The Object Detection's view
The Object Detection has to find all relevant information from the images taken from the world viewer. Relevant is where we are in relation to the track, the opponents, the obstacles and what additional information we have to know (traffic signs, crossings etc.). Also we need estimations about properties of the surface (asphalt, sand, grass etc.). To make it easier to find the objects it has to use feedback from the next step, the Object Tracking. (See Details and proposals for object detection)
View of the Object Tracking
It is to help the Object Detection to find known objects in the next time step faster. Here we will have the possibility to use information of our driver about the steering, acceleration, braking since the last (vision) timestep. So we can setup the detection with estimations of our translation and rotation relative to the last images. Also we have to decide, whether our car will get additional information from other sensors (compass, GPS, radar, parking distance sensors etc.).
Vision Hard Problems
OCR Is Google's Tesseract  supersetted by Intel's OpenCV Library? (Aleks)

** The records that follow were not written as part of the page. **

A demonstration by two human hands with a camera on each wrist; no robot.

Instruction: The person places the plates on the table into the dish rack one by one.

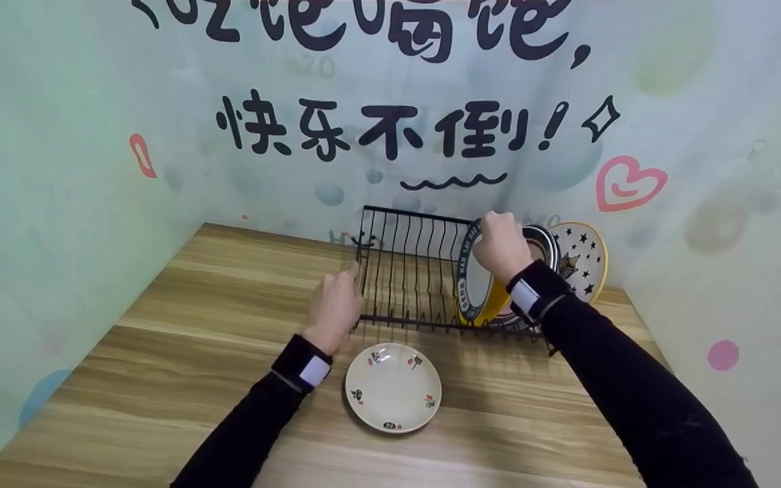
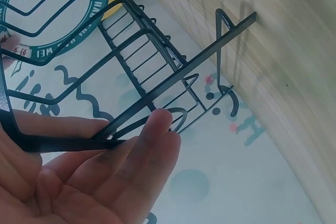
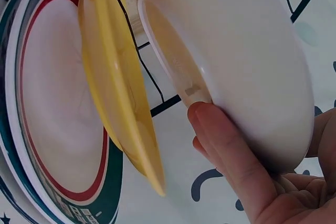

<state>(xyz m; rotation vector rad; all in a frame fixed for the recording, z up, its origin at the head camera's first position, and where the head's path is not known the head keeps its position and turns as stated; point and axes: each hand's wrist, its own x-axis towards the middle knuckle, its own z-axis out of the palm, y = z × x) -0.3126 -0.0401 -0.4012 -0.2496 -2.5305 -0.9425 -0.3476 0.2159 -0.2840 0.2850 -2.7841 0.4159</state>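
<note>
A black wire dish rack (image 1: 404, 271) stands near the back wall. My left hand (image 1: 336, 301) grips its left end, with the fingers around the frame wire (image 2: 63, 142) in the left wrist view. My right hand (image 1: 502, 244) pinches the upper edge of a plate (image 1: 477, 274) with a dark lettered rim, upright in the rack. Its white underside (image 3: 247, 61) faces the right wrist camera, fingers against it. Beside it stand a yellow plate (image 3: 107, 66) and a red-ringed, green-rimmed plate (image 3: 63, 98). Furthest right is a star-patterned plate (image 1: 577, 261), partly hidden.
A small cream plate (image 1: 394, 386) with little pictures around its rim lies flat on the wooden table (image 1: 180, 352), in front of the rack. Printed fabric walls (image 1: 282, 176) enclose the table at the back and both sides.
</note>
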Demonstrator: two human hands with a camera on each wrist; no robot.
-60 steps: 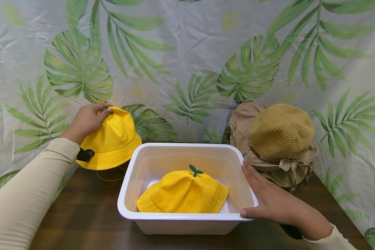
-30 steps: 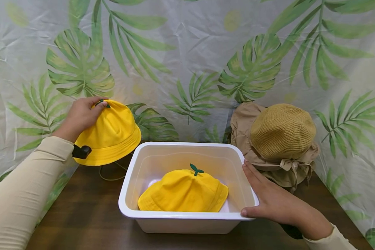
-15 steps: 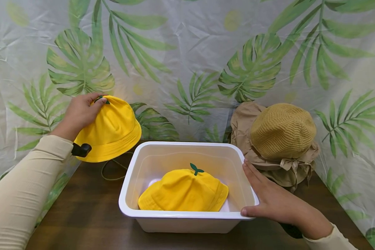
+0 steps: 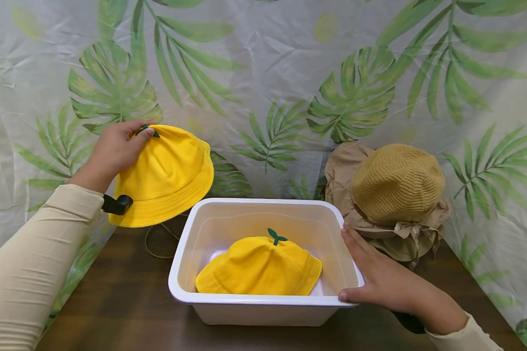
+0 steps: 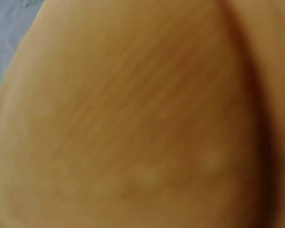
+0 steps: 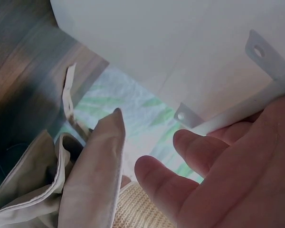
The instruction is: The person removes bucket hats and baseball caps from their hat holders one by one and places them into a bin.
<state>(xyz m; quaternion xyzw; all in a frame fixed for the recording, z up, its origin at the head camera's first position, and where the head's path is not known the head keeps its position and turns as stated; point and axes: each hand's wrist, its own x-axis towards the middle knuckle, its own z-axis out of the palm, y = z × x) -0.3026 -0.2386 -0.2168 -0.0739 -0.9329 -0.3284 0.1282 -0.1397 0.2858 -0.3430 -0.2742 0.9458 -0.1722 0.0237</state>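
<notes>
My left hand [image 4: 116,155] pinches a yellow bucket hat [image 4: 169,170] by the top of its crown, at the green sprout. The hat hangs tilted at the left, with a thin cord loop [image 4: 148,243] below. Its fabric [image 5: 133,104] fills the left wrist view, blurred. A second yellow hat [image 4: 259,268] with a green sprout [image 4: 276,237] lies inside the white plastic tub [image 4: 263,314]. At the tub's right side my right hand [image 4: 391,278] rests on the rim, thumb at the near corner, fingers extended along the side. In the right wrist view, two fingertips [image 6: 149,168] are off the tub.
Behind the right hand sit a beige fabric hat [image 4: 342,170] with a bow and, over it, a tan knitted hat [image 4: 397,185]. A leaf-print curtain [image 4: 263,73] stands at the back of the dark wooden table [image 4: 114,302].
My left hand has lifted the yellow hat upward, and just now slightly to the right, tilting its brim. My right hand, the tub and the hat inside stay in place.
</notes>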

What is the roadmap for how we will use more and more of the Intel logic? (Aleks)
- For M1 demo, how do we focus it on only finding cars in front of it? Just getting the pipeline running will be work. We will need to configure the right brightness constants so it knows what it is looking at, for example...
- What about doing training and object detection? Their website says we can hand it lots of pictures of cars, and non-cars and it will start to figure things out. How is that data stored? Can we tweak it?
- If we know the size of the car, you could use that to estimate distance without having 3-D images to deal with. (We should sketch out 3-D on the roadmap...)
- I think we should do blob first, and then attack objects. It might be that blobs are useless, and object recognition is much better. Fine, then blobs will only be used for a few days ;-) We should be working our way up.
- Radar is another type of input to a visual system. It has mostly less data than a 3-D image, but we could still build filters which tweak it and call the Intel code in the different way to get it to make sense. For now, let's focus only on 2-d and 3-d images, and we can do radar, sonar, etc. later.
- If we have both visual and radar, how do we build a system which synthesizes the best of both?
Papers and other references
Have a look at the video "Cognitive Loop Jul 2006". It already shows much of what would be needed, to use in the real world what we could use very easy too.